The first line to keep is the one containing "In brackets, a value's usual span"; restate it and all lines after it through the end of the material, word for word and nothing else.
========
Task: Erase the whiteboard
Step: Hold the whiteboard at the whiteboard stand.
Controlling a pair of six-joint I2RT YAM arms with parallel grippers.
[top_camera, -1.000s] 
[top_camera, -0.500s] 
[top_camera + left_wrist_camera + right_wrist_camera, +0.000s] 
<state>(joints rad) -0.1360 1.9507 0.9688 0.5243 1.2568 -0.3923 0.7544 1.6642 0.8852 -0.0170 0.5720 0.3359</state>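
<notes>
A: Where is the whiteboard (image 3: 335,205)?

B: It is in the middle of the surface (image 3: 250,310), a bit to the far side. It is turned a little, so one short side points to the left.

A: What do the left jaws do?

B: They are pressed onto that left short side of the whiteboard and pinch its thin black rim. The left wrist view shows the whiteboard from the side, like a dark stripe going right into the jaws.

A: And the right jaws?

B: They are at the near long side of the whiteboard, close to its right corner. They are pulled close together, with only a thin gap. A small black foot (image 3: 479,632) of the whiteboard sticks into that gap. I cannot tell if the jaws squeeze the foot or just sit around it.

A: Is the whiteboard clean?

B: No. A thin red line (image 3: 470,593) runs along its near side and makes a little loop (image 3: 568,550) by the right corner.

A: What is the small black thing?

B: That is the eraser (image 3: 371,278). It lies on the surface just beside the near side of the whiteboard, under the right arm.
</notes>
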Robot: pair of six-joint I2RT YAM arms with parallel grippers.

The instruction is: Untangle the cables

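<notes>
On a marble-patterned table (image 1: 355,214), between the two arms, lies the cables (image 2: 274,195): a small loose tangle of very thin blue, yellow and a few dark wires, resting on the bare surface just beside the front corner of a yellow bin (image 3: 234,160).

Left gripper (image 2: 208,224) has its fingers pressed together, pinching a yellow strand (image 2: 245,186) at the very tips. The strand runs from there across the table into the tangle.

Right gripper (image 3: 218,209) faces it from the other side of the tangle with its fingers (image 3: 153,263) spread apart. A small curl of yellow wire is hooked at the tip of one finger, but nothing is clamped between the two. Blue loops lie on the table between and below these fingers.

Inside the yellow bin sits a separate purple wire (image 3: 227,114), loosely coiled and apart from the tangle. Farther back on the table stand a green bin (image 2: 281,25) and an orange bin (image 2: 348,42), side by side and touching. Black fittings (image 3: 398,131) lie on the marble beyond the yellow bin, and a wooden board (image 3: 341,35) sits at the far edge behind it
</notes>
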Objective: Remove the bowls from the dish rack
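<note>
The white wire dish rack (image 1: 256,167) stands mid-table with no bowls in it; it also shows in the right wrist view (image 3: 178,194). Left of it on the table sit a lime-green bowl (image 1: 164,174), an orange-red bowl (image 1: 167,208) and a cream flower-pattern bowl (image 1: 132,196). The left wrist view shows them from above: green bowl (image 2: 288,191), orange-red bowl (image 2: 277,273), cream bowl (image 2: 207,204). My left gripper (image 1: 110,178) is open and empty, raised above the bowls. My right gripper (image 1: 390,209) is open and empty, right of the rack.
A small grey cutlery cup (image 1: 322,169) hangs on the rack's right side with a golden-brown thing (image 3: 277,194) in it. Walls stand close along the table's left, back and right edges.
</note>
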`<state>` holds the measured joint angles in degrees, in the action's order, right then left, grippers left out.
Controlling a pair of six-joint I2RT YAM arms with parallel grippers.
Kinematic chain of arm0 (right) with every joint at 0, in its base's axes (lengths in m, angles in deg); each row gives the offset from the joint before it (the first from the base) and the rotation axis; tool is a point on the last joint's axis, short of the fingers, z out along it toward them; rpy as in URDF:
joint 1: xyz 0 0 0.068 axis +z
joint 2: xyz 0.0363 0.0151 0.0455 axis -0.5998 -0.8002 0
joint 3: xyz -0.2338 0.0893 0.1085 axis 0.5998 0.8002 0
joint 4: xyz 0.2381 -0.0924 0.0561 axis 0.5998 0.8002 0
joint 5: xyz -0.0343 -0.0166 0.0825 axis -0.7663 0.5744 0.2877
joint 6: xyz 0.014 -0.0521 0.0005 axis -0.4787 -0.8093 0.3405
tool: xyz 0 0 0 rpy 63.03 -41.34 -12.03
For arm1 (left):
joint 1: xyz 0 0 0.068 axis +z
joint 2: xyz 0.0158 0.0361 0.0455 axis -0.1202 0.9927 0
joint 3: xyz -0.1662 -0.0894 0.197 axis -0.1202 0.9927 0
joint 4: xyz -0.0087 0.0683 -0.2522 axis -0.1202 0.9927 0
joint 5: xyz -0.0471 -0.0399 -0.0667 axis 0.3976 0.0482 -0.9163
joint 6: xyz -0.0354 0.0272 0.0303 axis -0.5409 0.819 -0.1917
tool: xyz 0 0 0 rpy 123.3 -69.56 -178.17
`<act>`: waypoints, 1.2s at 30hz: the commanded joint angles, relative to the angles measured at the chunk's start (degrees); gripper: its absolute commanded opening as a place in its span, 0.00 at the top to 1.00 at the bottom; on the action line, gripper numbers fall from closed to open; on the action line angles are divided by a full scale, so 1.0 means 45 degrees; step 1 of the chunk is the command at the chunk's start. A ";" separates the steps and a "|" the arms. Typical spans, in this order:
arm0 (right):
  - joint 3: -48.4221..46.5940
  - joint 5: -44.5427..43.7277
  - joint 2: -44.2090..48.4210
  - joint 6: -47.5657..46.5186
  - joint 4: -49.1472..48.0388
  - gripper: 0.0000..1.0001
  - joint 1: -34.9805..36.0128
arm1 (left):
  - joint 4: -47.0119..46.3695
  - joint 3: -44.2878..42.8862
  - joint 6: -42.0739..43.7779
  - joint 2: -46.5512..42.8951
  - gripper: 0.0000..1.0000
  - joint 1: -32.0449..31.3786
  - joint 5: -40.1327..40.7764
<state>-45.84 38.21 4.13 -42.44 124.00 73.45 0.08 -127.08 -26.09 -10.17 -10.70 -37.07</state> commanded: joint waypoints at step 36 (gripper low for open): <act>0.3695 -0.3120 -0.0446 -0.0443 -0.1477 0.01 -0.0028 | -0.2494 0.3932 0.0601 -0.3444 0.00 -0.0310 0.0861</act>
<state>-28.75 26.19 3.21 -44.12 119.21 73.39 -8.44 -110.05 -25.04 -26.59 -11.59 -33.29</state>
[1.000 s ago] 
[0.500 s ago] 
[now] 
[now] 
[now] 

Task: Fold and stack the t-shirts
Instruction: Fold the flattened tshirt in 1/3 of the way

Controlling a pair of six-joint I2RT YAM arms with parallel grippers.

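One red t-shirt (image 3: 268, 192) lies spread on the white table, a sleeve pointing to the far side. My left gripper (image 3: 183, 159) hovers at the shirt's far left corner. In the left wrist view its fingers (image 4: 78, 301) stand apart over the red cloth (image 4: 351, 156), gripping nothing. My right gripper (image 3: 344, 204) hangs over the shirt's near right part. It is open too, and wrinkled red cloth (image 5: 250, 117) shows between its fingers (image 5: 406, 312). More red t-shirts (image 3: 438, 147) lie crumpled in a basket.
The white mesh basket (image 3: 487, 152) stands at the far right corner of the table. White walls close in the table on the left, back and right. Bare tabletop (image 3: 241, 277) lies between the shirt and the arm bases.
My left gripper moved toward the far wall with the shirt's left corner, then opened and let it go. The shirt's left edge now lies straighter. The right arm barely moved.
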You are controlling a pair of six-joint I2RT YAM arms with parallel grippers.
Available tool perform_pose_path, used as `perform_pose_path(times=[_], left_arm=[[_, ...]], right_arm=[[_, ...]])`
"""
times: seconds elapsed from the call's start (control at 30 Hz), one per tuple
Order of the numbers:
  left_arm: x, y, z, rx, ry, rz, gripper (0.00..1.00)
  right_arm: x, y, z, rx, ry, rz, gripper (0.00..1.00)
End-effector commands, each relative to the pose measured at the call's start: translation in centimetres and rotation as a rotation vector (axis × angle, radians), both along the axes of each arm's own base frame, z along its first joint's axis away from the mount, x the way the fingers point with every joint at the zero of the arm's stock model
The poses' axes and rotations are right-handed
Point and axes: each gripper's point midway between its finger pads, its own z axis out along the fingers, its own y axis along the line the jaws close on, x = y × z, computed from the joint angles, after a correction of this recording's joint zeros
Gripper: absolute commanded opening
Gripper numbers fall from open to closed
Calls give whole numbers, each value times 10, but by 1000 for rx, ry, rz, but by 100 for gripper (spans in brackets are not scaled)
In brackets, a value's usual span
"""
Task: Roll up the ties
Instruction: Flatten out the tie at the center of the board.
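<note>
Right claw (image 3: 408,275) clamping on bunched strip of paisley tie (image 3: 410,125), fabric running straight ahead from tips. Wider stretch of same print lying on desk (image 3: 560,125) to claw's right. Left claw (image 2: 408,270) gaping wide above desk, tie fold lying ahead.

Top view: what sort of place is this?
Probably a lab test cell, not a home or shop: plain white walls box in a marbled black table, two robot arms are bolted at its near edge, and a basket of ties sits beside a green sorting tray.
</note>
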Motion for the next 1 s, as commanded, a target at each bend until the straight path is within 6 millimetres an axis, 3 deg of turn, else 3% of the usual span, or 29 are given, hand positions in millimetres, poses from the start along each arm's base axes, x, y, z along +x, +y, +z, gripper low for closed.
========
Worked solution:
In brackets, a value's usual span
"""
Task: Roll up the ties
Instruction: Flatten out the tie at the center of the board.
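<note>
Right claw (image 3: 408,275) clamping on bunched strip of paisley tie (image 3: 410,125), fabric running straight ahead from tips. Wider stretch of same print lying on desk (image 3: 560,125) to claw's right. Left claw (image 2: 408,270) gaping wide above desk, tie fold lying ahead.

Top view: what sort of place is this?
Probably a lab test cell, not a home or shop: plain white walls box in a marbled black table, two robot arms are bolted at its near edge, and a basket of ties sits beside a green sorting tray.
</note>
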Motion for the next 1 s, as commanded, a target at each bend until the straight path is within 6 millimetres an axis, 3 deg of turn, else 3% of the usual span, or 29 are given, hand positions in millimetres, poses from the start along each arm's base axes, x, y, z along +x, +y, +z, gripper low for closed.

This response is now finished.